How to Cook for Your Soul (pt. I)

What is soul food? As a chef, that is an essential question I face with every menu cycle. Survey 100 people and the top 3 answers on the board will probably include: southern cooking, grandma's cookies, Haagen dazs, and fried chicken. But wait a second, how can it possibly be that simple?
The term 'Soul Food' can not be condemed to mere post break-up gorging exercises or forgotten dinners with family. It is so much more than a bowl of chocolate ice cream with fudge chunks, or cheesy scalloped potatoes. Food for your soul can be very comforting, but it can be much more!

Cooking is about transformation. It's taking a group of ingredients and multiplying its value to far more than the sum of its parts. One of the greatest gifts you can give yourself is the joy and satisfaction that comes from preparing a truly delicious meal for someone you care about. That is soul food. It is any thing that comes out of your kitchen to be shared. It encompasses far more than the emotion of comfort. It expresses happiness, triumph, accomplishment. Like when you put out a delicious meal despite great obstacles. It expresses love, appreciation, friendship, and even remorse when you cook for a loved one. It expresses tradition, history, culture, and belief according to geography. It expresses courtesy, respect, consideration, and recognition when shared with guests.
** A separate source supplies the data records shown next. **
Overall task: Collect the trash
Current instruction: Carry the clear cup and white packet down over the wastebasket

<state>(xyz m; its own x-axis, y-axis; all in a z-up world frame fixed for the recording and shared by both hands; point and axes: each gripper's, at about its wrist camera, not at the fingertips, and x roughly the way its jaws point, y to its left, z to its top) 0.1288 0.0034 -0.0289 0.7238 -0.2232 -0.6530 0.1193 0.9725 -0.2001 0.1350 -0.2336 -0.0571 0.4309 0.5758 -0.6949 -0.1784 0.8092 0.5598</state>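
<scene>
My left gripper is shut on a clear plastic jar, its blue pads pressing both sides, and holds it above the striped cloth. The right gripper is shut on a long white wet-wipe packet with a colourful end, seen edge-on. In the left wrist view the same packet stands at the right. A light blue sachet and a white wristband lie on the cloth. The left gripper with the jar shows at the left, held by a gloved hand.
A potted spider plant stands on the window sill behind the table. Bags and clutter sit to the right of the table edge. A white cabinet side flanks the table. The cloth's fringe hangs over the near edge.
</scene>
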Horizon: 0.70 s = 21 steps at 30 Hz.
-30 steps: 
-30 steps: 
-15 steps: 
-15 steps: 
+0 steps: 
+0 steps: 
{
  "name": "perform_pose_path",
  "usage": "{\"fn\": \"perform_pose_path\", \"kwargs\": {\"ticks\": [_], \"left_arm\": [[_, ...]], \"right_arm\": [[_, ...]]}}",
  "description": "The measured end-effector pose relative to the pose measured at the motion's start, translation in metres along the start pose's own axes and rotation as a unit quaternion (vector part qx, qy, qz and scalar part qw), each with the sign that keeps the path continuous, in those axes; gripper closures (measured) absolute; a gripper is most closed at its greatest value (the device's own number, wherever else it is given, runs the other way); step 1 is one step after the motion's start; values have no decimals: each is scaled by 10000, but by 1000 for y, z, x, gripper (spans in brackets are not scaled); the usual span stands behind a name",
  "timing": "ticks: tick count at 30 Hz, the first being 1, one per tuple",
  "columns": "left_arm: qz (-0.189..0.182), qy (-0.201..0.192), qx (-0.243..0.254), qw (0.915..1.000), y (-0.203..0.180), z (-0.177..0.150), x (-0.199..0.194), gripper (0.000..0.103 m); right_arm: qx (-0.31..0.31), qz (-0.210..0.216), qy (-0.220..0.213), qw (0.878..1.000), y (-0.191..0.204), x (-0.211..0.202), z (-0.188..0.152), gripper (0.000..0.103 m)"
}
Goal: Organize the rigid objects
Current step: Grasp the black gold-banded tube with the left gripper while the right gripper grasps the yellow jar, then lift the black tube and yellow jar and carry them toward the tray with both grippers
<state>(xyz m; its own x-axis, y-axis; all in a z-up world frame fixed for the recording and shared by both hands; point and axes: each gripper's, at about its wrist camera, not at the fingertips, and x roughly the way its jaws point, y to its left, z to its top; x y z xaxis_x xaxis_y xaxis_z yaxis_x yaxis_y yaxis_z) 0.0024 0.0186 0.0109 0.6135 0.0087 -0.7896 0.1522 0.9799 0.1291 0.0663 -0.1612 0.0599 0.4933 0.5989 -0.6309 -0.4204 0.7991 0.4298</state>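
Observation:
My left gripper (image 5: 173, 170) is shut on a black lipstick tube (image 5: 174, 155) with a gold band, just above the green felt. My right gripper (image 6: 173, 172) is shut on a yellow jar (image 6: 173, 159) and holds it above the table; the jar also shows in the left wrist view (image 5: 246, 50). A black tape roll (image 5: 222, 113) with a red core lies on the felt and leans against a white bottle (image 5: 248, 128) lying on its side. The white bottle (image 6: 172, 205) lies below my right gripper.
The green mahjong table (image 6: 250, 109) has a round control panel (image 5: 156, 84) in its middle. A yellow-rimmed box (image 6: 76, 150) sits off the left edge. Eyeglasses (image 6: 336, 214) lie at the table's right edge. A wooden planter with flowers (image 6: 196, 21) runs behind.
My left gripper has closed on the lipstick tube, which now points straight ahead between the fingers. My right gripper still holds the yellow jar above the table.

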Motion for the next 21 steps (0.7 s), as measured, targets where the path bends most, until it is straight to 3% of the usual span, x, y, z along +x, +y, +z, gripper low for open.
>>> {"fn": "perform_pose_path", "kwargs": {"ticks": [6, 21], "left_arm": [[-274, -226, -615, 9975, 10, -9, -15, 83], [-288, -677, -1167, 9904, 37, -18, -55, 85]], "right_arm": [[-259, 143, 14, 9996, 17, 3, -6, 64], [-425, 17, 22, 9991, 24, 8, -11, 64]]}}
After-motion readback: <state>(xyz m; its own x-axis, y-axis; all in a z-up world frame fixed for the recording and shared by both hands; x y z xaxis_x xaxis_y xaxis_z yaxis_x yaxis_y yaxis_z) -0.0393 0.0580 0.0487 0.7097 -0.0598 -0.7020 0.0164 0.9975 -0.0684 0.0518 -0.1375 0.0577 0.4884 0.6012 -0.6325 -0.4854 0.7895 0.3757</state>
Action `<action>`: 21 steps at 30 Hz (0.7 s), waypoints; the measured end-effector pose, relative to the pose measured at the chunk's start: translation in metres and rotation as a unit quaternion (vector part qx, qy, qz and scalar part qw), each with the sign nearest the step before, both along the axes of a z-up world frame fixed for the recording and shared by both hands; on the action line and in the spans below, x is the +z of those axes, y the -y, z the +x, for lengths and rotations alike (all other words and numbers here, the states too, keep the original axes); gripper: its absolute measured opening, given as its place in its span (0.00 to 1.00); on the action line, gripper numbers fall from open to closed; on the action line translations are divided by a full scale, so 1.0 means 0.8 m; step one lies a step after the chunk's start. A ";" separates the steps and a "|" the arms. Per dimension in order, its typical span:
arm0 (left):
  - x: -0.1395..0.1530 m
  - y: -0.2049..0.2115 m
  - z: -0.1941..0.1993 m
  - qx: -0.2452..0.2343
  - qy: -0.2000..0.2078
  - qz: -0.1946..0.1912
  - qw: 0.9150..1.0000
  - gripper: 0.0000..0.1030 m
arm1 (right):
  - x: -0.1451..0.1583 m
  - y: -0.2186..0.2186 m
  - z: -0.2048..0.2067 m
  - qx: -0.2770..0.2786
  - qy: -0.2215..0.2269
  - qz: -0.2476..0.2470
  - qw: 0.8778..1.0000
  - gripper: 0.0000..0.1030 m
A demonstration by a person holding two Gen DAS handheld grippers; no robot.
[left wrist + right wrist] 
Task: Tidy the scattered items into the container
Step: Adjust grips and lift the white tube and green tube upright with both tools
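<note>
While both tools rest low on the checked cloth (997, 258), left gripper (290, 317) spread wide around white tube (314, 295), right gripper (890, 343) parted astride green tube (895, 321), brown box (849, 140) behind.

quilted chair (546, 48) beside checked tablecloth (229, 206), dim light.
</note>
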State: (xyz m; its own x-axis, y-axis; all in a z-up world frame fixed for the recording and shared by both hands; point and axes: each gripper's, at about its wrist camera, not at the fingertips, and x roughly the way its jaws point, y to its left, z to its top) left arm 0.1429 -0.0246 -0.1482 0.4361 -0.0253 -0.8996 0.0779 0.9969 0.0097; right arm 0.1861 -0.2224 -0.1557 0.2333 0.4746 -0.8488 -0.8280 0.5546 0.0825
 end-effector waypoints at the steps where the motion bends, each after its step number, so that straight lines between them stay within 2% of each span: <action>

When you unpack the box of what emotions drive your desire to cook, you begin to see food in a completely new way. All food can be soul food. All great food is soul food. It nourishes a part of you that is beyond biological explanation. (Men, cook one suprise meal for your spouse and see for yourself.)

Putting a real part of yourself into the food you cook, that's soul food. Dedicating more time into a dish's preparation but even more to its appreciation, that's soul food. Meals that make you smile, that's soul food.
 In the words of Adelle Davis:
"We are indeed much more than what we eat, but what we eat can nevertheless help us to be much more than what we are."